### Task instructions
Omit the images, then repeat the listing exactly.
--- Stored data Enclosed Below ---
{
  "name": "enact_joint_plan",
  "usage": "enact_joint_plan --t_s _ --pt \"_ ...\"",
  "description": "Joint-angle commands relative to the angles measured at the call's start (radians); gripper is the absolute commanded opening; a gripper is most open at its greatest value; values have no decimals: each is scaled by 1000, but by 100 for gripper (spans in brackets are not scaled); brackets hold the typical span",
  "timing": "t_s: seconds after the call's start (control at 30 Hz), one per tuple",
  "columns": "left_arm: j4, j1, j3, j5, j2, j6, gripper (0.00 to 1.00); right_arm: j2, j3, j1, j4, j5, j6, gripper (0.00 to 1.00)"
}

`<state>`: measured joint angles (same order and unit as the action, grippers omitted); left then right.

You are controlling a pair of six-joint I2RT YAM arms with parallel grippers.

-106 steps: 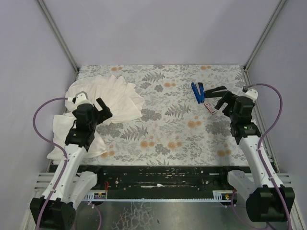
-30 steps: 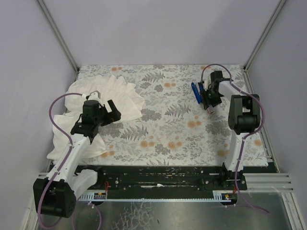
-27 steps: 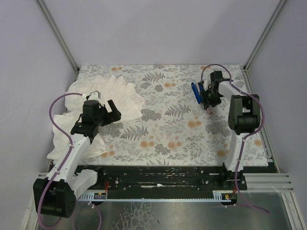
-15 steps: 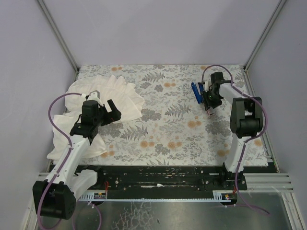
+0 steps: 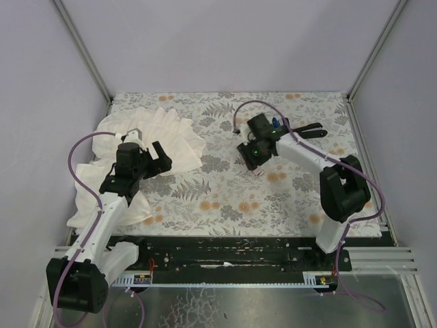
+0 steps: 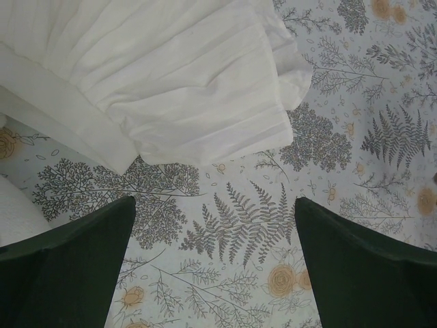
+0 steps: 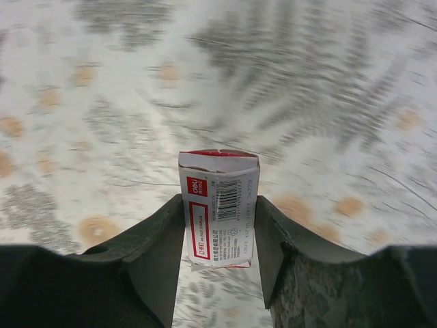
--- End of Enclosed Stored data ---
### Solved problem
{
  "name": "enact_joint_plan",
  "usage": "enact_joint_plan --t_s _ --pt \"_ ...\"",
  "description": "Joint-angle commands relative to the angles measured at the call's start (radians); gripper is the absolute commanded opening; a gripper is most open at its greatest value; values have no decimals: each is scaled by 1000, but by 100 for gripper (spans in brackets are not scaled); brackets hold the typical span",
  "timing": "t_s: seconds after the call's start (control at 30 Hz), one per tuple",
  "columns": "left_arm: j4, j1, j3, j5, j2, j6, gripper (0.00 to 1.00); right_arm: j2, j3, j1, j4, j5, j6, gripper (0.00 to 1.00)"
}

`<state>`: measured joint angles (same order and unit as the action, grippers omitted); left then right.

You are controlling a pair of six-joint I2RT YAM arms with parallel grippers.

-106 steps: 
-30 steps: 
-27 steps: 
-15 steps: 
+0 steps: 
+0 steps: 
+0 steps: 

For this exercise, the answer is now complete.